The old-squaw, practising his thirds;
The distant bittern, driving stakes,
The lonely loon on haunted lakes;
The white-throat's pure and tenuous thread-
They go to my heart, they go to my head.
How hard it is to find the words
With which to sing the praise of birds!
Yet birds, when they get singing praises,
Don't lack for words - they know some daisies:
"Fitz-bew,"
"Konk-la-reeee,"
"Hip-three-cheers,"
"Onk-a-lik, ow-owdle-ow,"
"Cheedle, cheedle chew,"
And dozens of other inspired phrases.

Now go back and read it again out loud!

;-)

8 comments:

Susan Gets Native said...

The alder flycatcher has a different dialect in Ohio?

Huh.

egretsnest said...

Great poem. I'm adding that one to my list of things I want to put up in my classroom! :)

Mary said...

I DID read it out loud :o) Author forgot "drink your tea" and "tea kettle" (towhee and carolina wren). Whenever I hear a towhee, I think of you. You taught me how to "spot" one.

Jayne said...

Funny poem! I am not that great with my ears, though I am slowly adding to my repertoire.

dguzman said...

That E.B. White was a good egg.

My birdjam-phone has really helped me a lot in learning the birds because I can take it out into the field and scroll around until I find the sound. I love it!

TaraDharma said...

how timely your post! I was up late the other night, outside in the hot tub (how Californian can you get?) and I heard the most amazing bird conversation going on in the hills that surround my house. I have no idea who they were or what they were saying, and wished I'd had an expert sitting there with me. It was quite a conversation between these two. At midnight, no less!

Rurality said...

Ha! I always think Carolina Wrens are saying "video video video" instead of "tea kettle". :)

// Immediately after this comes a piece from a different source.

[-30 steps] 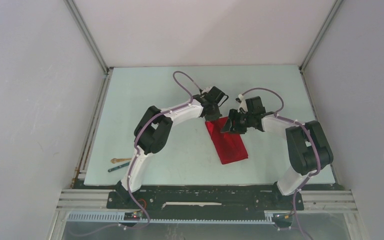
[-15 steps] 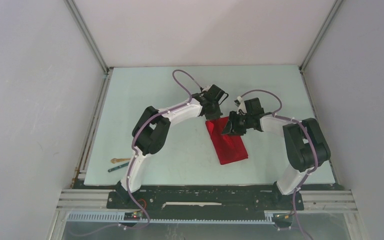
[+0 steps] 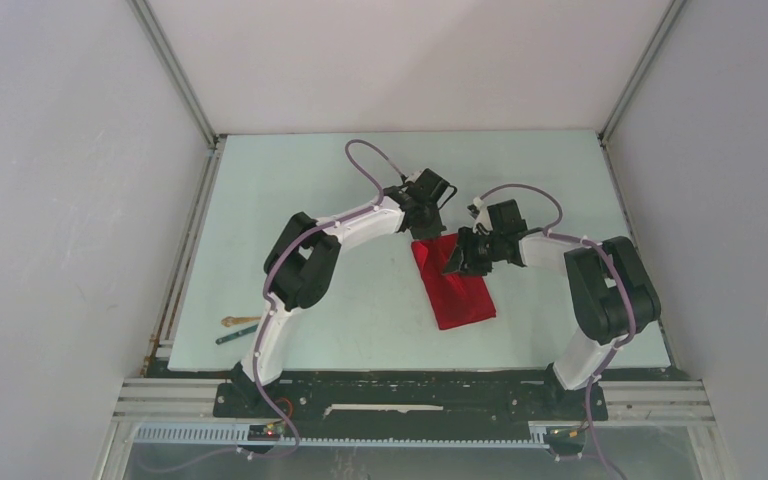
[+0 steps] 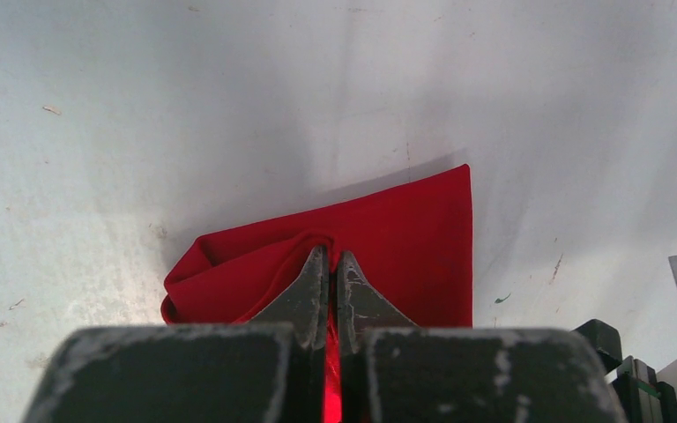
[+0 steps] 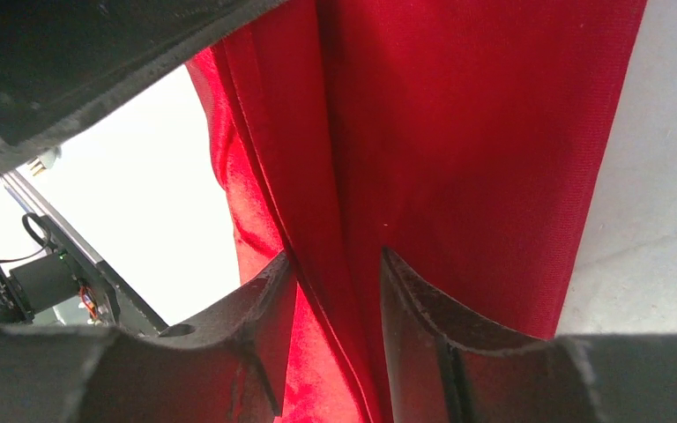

Whenever I hear a bird and mention its ID to a non-birder friend though... they all seem to think I'm insane.

LauraHinNJ said...

Susan: Those flycatchers will make you nuts, regardless of their accent!

Liza: Fun idea!

Mary: ;-)

Jayne: Yeah, it does take time and good ears - and plenty of patience!

Delia: Glad to hear that!

TaraDharma: Yeah they do that. I don't guess there are mockingbords in Ca.?

Rurality: Ha! It's all in the ear and the associations we make, I guess.

I get the same strange looks from non-birding friends. They can't seem to believe anyone would be able to ID a bird by song alone.